How long will you be at home before going back to France? Where are some of your favorite places to go to eat or to relax in Ottawa when you’re home?
I am here until Sunday. I have been here for two weeks. Whenever I come home, I’m a huge Kettlemans fan so I will try to go as much as I can and stuff my suitcase with bagels when I go back to France. They end up getting stolen by my friends who also love Kettlemans bagels now. So that is my ultimate go-to.
What kind of music do you listen to? Do you have a favourite artist?
I listen to all kinds of music, French, English, Spanish, all of it. I’m not very picky. I listen to throwbacks as well. We were in Tremblant with my friends and we had Nicki Minaj on repeat.
Favourite movie, book, or Netflix recommendation?
Harry Potter! Or any of the Marvel movies.
What is your favourite food to eat?
It’s gotta be sushi for me.
What’s one thing that people would be surprised to learn about you?
I am a pretty big geek, I love playing PlayStation and computer games. People ask me what I like to do in my downtime, and if I always feel the need to read or stretch and recover. The reality is that if I am not doing recovery, I’ll be on my couch or computer chair with the headsets on, playing away.
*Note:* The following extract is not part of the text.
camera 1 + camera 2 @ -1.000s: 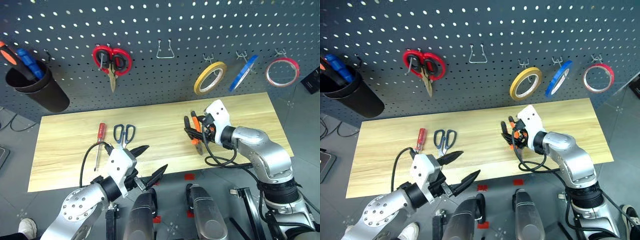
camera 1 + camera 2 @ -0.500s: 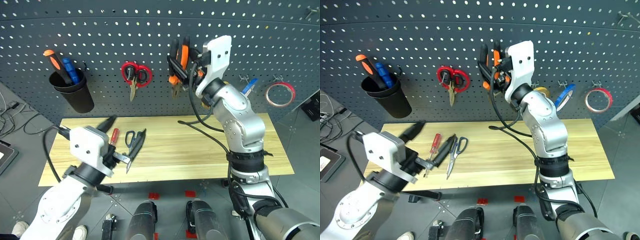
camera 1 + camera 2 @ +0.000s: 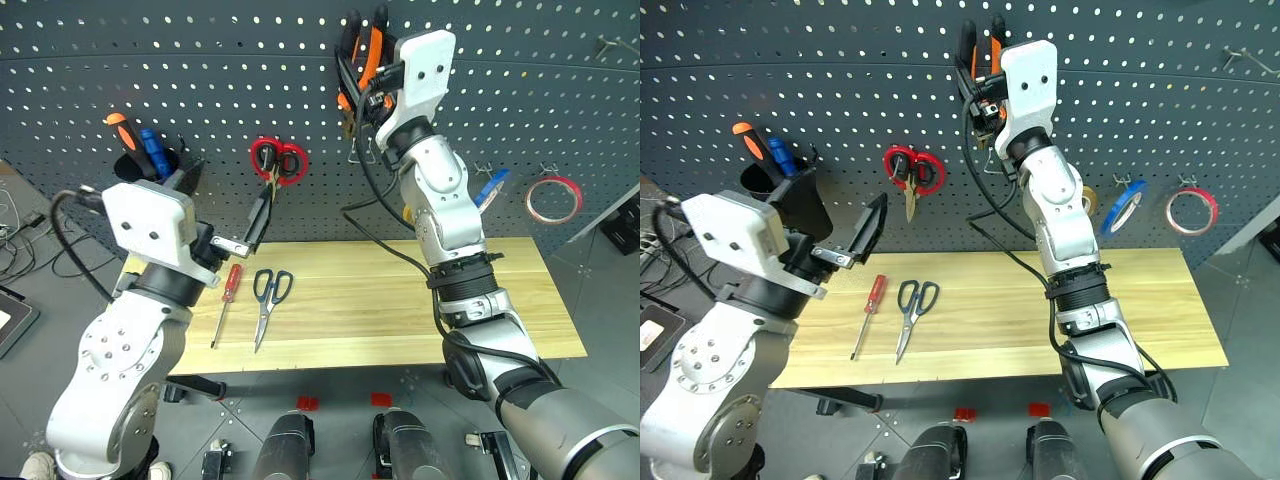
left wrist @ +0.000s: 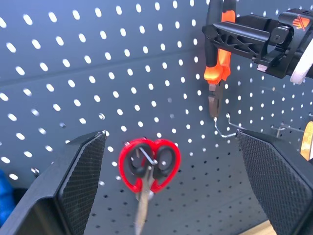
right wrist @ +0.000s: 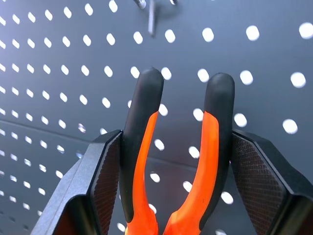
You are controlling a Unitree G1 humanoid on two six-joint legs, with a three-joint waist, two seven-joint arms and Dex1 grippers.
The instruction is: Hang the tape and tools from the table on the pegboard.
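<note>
Lifted off the table [image 3: 400,300], the pliers [image 3: 358,60], clamped in the right gripper [image 3: 375,75], now hover above the pegboard [image 3: 200,80] hook [image 3: 362,152], ready for hanging, while the left gripper [image 3: 215,215] gapes empty.

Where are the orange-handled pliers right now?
In the left eye view, the pliers are held in the right gripper up against the pegboard, above the wire hook.

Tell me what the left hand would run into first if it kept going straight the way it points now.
Probably the red scissors hanging on the pegboard: in the wrist view they sit between the open left hand fingers. The depth is hard to judge, so it might slip past them onto the bare board.
</note>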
You are such an inspiration to young girls who are now looking to follow in your footsteps. What is the best piece of advice you could give them?
I would say, believe in yourself. Be an advocate for yourself and fight for yourself, because nobody will do it for you, and no one will fight for you like you can.
So many people didn’t believe in me or think I would ever be in the position I am in now. I just kept plugging away, working away, and reaching for the stars.
You should always reach for the stars, even though you might just get to the top of the tree (laughs). Work as hard as possible, and that way you will have no regrets, and you’ll see just where your potential can lead to.